With Democrats slated to take control of Congress in January, proposals to expand oil drilling and reduce abortions are unlikely to see the light of day during the next two years. Instead, they will join other mainstays of the Republican agenda -- such as abolishing the estate tax, limiting medical malpractice lawsuits and banning gay marriages -- on the legislative sidelines.

GOP lawmakers express resignation as they contemplate seeing many of their cherished goals consigned to oblivion, replaced by priorities near and dear to the hearts of Democrats.

“It’s going to be a challenge ... and I say that tragically,” said Rep. Christopher H. Smith (R-N.J.), whose bill on fetal pain will come up today for what almost assuredly will be its last vote in the foreseeable future.

A cornerstone of the Republican agenda was a pledge to control federal spending. But the party’s congressional leaders have faced mounting criticism from their own rank-and-file members on this front as the federal budget deficit has grown in recent years. And in the final days of this congressional session, the GOP is making little effort to pass a series of bills to fund the federal government next year, much less implement any long-term budget restraints.

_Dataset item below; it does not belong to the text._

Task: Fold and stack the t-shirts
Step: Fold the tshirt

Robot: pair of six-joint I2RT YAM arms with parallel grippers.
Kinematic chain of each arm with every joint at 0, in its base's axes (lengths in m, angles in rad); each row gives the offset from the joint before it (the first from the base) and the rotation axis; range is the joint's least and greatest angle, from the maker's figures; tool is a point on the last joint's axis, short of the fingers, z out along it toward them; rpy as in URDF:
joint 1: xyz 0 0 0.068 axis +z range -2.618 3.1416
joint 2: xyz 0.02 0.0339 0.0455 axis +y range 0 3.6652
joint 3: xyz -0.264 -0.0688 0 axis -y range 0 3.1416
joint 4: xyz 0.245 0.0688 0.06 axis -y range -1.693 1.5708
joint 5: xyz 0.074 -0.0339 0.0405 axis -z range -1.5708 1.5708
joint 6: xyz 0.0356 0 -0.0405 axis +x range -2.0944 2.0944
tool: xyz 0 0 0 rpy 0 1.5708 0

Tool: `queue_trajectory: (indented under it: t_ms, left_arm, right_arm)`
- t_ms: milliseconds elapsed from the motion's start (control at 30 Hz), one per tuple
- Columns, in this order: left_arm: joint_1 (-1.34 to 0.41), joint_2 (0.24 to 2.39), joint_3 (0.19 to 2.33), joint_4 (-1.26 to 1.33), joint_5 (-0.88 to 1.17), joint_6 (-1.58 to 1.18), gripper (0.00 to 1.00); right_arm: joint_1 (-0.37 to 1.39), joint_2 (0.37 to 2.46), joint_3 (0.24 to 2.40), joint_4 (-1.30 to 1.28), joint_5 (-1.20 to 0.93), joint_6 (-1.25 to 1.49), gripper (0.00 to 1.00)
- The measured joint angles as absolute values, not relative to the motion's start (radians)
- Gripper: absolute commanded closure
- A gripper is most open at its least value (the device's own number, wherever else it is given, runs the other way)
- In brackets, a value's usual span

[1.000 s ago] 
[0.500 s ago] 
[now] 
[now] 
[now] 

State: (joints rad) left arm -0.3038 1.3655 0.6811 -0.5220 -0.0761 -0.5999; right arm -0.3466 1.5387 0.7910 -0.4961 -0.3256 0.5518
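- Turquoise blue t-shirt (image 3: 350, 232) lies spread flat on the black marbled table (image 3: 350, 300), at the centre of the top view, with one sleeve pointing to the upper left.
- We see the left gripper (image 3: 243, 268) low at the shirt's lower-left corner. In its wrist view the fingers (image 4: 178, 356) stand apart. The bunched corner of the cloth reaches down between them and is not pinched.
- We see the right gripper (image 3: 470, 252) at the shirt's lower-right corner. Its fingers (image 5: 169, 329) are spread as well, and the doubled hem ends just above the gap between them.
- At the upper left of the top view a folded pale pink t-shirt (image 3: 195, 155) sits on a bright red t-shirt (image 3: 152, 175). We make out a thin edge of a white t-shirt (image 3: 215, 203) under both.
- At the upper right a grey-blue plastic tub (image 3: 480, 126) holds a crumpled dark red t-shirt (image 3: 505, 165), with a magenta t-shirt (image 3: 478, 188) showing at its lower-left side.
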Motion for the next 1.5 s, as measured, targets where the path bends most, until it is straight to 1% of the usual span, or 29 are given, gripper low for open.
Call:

“There is a sense that the Republicans ultimately ... said, ‘Let the Democrats sweep up after the elephants, “ said Ross K. Baker, a congressional scholar at Rutgers University in New Jersey.

As of Tuesday, Congress had cleared just two of 11 spending measures for the government -- one that provides money for the Pentagon, the other for the Department of Homeland Security. Rather than grapple with tough spending decisions for the array of other agencies, the Republicans plan instead to pass a stopgap funding measure, leaving it to the Democratic-controlled Congress to adopt new funding bills early next year.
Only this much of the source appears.